- Opening Delimiter -
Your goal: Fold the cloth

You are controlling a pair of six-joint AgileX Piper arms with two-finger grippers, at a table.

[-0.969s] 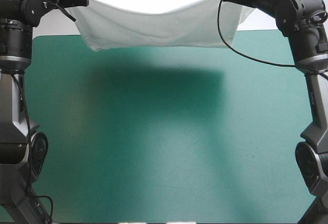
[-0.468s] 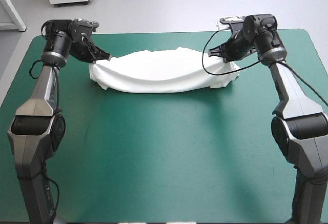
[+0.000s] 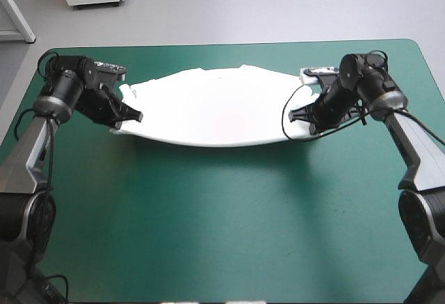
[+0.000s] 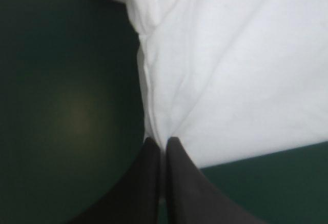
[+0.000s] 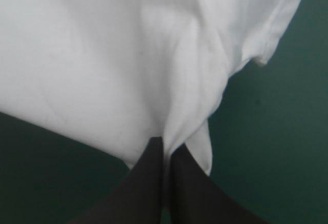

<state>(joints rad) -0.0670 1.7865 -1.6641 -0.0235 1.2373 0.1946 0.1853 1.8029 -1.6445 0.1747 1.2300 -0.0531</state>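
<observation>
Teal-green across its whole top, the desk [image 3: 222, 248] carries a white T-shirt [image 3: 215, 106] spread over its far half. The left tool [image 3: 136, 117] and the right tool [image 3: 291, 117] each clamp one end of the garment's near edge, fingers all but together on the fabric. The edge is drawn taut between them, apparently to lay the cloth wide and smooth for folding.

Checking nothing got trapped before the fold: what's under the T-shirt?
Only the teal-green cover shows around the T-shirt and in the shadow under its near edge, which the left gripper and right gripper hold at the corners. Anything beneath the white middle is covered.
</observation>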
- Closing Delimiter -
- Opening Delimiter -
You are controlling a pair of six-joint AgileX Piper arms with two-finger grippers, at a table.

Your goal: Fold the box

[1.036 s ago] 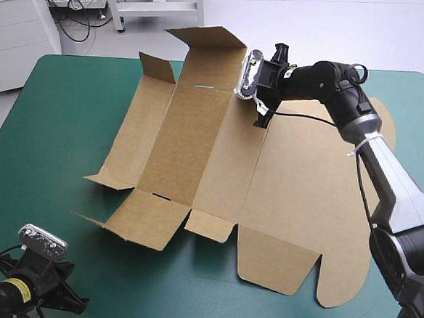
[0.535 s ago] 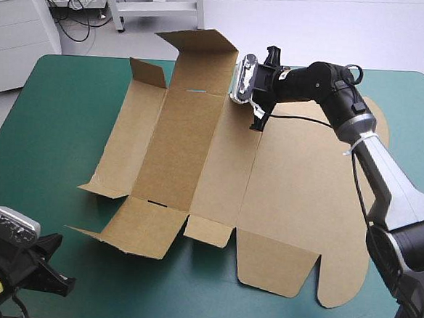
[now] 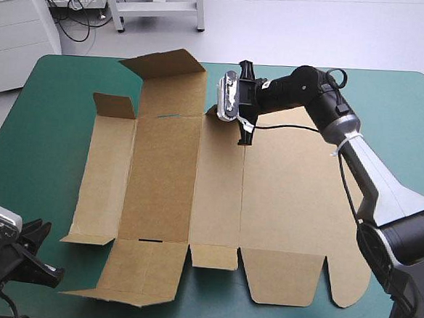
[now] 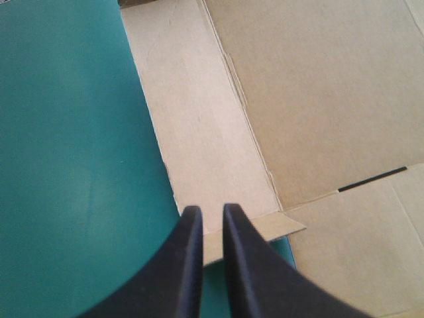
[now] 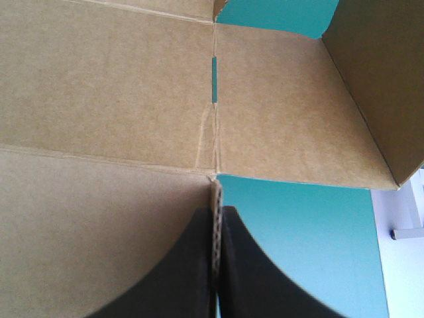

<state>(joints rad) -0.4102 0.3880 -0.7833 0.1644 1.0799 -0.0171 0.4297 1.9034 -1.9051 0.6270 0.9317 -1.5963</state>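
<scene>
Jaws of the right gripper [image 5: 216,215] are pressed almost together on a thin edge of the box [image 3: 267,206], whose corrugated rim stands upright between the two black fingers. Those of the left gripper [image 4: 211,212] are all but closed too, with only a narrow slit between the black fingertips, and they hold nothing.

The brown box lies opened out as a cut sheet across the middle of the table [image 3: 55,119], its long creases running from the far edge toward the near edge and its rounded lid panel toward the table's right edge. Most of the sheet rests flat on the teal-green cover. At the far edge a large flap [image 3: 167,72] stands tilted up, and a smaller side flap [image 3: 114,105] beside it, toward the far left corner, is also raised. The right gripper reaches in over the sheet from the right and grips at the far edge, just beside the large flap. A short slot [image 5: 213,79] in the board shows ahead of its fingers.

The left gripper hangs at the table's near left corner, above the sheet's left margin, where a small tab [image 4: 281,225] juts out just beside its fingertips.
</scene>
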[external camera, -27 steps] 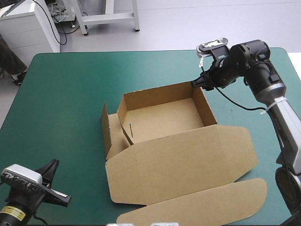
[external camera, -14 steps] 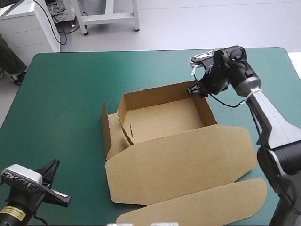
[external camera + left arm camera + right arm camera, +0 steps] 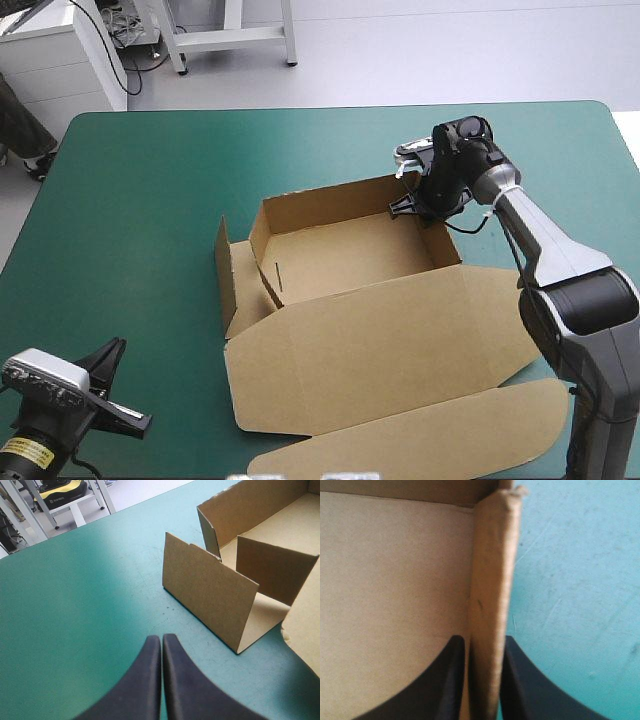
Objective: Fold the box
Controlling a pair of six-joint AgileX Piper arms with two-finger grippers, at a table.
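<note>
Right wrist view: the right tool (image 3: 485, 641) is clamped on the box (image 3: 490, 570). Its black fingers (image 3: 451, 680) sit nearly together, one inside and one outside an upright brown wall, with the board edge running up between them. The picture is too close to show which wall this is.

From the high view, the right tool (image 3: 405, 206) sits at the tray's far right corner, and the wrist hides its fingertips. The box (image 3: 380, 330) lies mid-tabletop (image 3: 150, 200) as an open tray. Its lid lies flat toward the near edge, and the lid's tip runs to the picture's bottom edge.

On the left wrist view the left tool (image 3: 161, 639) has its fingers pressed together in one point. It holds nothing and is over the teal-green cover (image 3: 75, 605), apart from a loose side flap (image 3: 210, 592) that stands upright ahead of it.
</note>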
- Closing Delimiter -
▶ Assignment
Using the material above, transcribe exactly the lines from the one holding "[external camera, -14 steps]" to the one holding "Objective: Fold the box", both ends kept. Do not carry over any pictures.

▶ Result for this task
[external camera, -14 steps] 
[external camera + left arm camera + right arm camera, +0 steps] 
Objective: Fold the box

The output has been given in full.